Why did the Chamber choose a group as the Grand Marshal instead of an individual? “We just think it’s important to recognize these folks and let them know we’re supportive of what they’re doing. That’s the military aspect and also you can’t ever thank the local folks enough. They’re out there for us every day and we want to make sure we recognize them in any possible way that we can. Anytime they are recognized it gets in their heart a little bit because they do a lot for us and to be recognized like this makes them feel special.”
What are the challenges with a group Grand Marshal? “Some of the challenges are making sure they’re all represented at the parade and making sure you have a big enough float to get them all on there.”
Why did the number of entries decrease?
“We used to have something like 300 entries in the parade and that included anyone, even the boy on a bike, and it didn’t end until after noon. Four or five years ago we tightened it up a bit and put rules and regulations in place for putting together a nice float. We try to encourage religious groups, businesses and individuals to be in the parade, but they need to put together some sort of float to do that.”
How overwhelming is it to put together a parade? “It’s quit a feat. There are a lot of folks who help put this parade on. We’ve brought [the entries] down from 300 to 115 floats, but still coordinating all of those entries is a challenge. You have to put together a lineup and no matter how much preparation you put into it, there always seems to be a large gap because entries stop along the route and we have to try to figure out how to manage the stops and starts.”
‘Celebrate!’, published by Harris Publishing, has a survey in it. Why are
you inserting a parade survey?
“This parade is on a wonderful route, but we have to really start thinking about how we’re going to manage in the future. More than 50 thousand people stacked 15 people deep line the route.

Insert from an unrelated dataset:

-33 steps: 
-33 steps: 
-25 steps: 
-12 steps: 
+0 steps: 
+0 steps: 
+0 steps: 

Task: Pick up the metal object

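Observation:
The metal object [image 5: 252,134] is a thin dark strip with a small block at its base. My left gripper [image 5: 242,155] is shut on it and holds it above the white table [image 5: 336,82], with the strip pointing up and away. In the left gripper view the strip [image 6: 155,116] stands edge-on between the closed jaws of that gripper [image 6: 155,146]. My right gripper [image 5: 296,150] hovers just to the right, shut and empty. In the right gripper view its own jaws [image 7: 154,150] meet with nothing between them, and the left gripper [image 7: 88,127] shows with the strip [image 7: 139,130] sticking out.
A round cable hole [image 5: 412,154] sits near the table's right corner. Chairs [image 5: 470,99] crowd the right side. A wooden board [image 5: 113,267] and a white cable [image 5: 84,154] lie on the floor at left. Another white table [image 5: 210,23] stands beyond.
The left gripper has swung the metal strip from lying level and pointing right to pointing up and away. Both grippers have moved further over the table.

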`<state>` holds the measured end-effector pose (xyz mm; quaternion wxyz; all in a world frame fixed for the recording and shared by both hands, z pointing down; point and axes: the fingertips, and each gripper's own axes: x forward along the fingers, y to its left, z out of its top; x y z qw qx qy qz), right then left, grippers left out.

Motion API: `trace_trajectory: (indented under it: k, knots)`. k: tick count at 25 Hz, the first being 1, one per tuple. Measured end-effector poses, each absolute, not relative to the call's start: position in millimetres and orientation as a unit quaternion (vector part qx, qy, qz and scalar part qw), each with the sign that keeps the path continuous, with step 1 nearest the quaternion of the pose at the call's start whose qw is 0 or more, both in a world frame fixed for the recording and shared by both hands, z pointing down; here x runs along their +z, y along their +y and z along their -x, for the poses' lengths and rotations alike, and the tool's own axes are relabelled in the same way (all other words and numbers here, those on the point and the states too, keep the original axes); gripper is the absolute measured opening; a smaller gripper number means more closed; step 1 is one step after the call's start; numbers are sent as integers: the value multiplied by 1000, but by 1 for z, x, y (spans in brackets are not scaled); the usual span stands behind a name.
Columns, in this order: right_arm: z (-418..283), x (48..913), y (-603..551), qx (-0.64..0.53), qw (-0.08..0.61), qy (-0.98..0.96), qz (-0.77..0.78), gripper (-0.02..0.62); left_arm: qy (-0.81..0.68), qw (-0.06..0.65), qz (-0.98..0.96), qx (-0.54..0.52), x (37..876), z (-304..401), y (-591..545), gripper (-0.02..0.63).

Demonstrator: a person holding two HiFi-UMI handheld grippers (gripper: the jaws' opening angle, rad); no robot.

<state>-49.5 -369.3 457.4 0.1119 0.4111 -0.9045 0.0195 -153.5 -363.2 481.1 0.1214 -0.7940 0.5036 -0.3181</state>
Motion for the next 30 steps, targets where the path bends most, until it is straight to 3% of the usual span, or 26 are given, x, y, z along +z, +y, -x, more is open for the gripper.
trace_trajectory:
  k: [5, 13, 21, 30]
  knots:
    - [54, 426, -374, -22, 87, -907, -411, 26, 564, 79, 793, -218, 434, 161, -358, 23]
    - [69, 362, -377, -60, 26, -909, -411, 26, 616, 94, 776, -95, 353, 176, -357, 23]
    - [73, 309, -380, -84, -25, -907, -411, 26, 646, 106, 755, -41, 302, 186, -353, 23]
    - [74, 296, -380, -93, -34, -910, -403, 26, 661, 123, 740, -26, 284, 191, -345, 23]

Half of the people on Boulevard are ecstatic about the parade. They love it. They think it’s the greatest thing in the world. It’s the reason some of them buy a house on Boulevard. The other half are just angry and don’t want anything to do with the parade because people come and camp out in their yard, leave garbage all over the place and break sprinkler heads. I had a woman call me one year and say, ‘I walked out of my bathroom [on the morning of the parade] and there was a lady standing in my kitchen heating milk in my microwave saying, “I didn’t think you would care if I had to warm up some milk for my daughter.”’ So there are some issues we have to deal with as far as the route goes.

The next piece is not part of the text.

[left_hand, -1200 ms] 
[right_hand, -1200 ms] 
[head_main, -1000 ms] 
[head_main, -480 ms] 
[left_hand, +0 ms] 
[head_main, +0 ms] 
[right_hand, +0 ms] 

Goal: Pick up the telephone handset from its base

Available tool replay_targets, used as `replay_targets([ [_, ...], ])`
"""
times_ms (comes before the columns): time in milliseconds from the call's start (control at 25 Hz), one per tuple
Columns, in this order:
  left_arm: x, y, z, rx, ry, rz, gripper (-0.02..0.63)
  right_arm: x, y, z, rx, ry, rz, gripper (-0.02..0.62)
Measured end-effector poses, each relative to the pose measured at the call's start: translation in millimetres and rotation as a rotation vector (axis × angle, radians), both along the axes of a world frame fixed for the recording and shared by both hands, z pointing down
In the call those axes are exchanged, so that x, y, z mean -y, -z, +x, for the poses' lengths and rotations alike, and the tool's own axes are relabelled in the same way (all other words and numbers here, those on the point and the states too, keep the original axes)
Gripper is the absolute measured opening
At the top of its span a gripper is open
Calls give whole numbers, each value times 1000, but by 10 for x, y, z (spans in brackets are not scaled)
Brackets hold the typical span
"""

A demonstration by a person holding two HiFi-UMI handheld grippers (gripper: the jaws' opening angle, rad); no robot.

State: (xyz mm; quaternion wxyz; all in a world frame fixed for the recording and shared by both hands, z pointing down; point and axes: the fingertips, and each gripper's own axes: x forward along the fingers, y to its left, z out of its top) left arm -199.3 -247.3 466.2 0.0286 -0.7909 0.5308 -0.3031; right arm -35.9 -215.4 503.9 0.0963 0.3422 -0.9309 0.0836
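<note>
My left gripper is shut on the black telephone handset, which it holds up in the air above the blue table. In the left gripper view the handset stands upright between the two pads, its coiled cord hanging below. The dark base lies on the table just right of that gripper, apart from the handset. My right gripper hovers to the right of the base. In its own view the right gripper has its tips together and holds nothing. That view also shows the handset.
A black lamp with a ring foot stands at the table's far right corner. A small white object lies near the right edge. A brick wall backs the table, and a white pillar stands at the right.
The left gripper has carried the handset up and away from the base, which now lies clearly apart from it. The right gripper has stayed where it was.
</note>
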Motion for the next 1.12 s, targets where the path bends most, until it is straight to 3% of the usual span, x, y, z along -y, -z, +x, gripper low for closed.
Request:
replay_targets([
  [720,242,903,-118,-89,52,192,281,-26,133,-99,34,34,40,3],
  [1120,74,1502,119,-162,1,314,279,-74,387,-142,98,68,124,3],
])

“Inserting a survey about changing the route is going to open a can of worms, but I’d rather get the public’s input about the route change before we send it to the board. It’s a tall order to change something that’s been a part of Idaho history for what seems like forever.”
Why is there resistance to changing the parade route? “Most parades are down main streets that don’t provide the nostalgic looks that ours provides with the trees through the neighborhood. That’s what separates our parade from other parades is that home town feeling.”

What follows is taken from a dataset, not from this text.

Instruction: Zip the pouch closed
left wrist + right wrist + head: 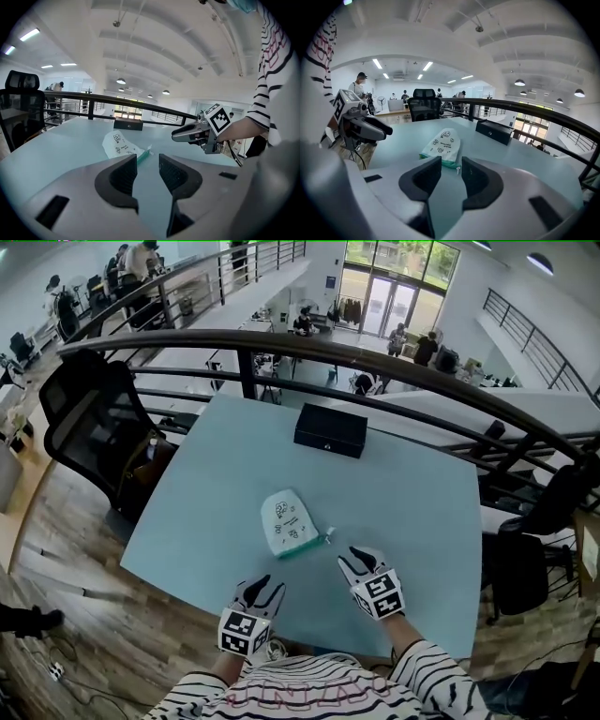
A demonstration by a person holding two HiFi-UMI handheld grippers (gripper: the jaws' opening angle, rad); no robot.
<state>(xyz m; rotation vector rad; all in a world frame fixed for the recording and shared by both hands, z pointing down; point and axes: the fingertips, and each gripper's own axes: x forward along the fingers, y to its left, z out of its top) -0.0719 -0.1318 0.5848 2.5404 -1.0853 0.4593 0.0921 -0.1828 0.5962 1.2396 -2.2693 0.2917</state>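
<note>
**A:** At the near edge of the table [187, 521], just past the person's striped sleeves [427, 673], what are the two tools doing?

**B:** Both hover low over the top, pointing away from the person. The left gripper [263, 584] has its jaws apart, with only bare tabletop showing in the gap. The right gripper [360, 556] is a little farther in. Its jaws are parted too and clamp nothing.

**A:** And the pouch?

**B:** The pouch [285, 520] lies flat around the middle of the table, just beyond both grippers and nearer the right one. It's white with small printed pictures, and a teal band runs along its near end. The zipper pull [327, 538] sticks out at the right corner of that end. It lies on the table just ahead of the right gripper's tips, and nothing touches it.

**A:** Anything past it?

**B:** A black box [330, 429] sits near the far edge, well apart from the pouch. A black office chair [89, 418] stands off the left edge, and a dark curved railing [394, 360] runs behind the far edge.
</note>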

Does the Chamber make money with this parade? “The parade has never been a revenue-generating thing, even with entry fees. We actually spend $5,000 to $6,000 to put this thing on. There’s clean up, port-a-potties, trophies and time just to name a few expenses. It’s a pretty costly event, but it’s for the community. To be able to get the community out and get them together with family creates a community sense of pride and we’ll spend any amount of money to be able to continue that.”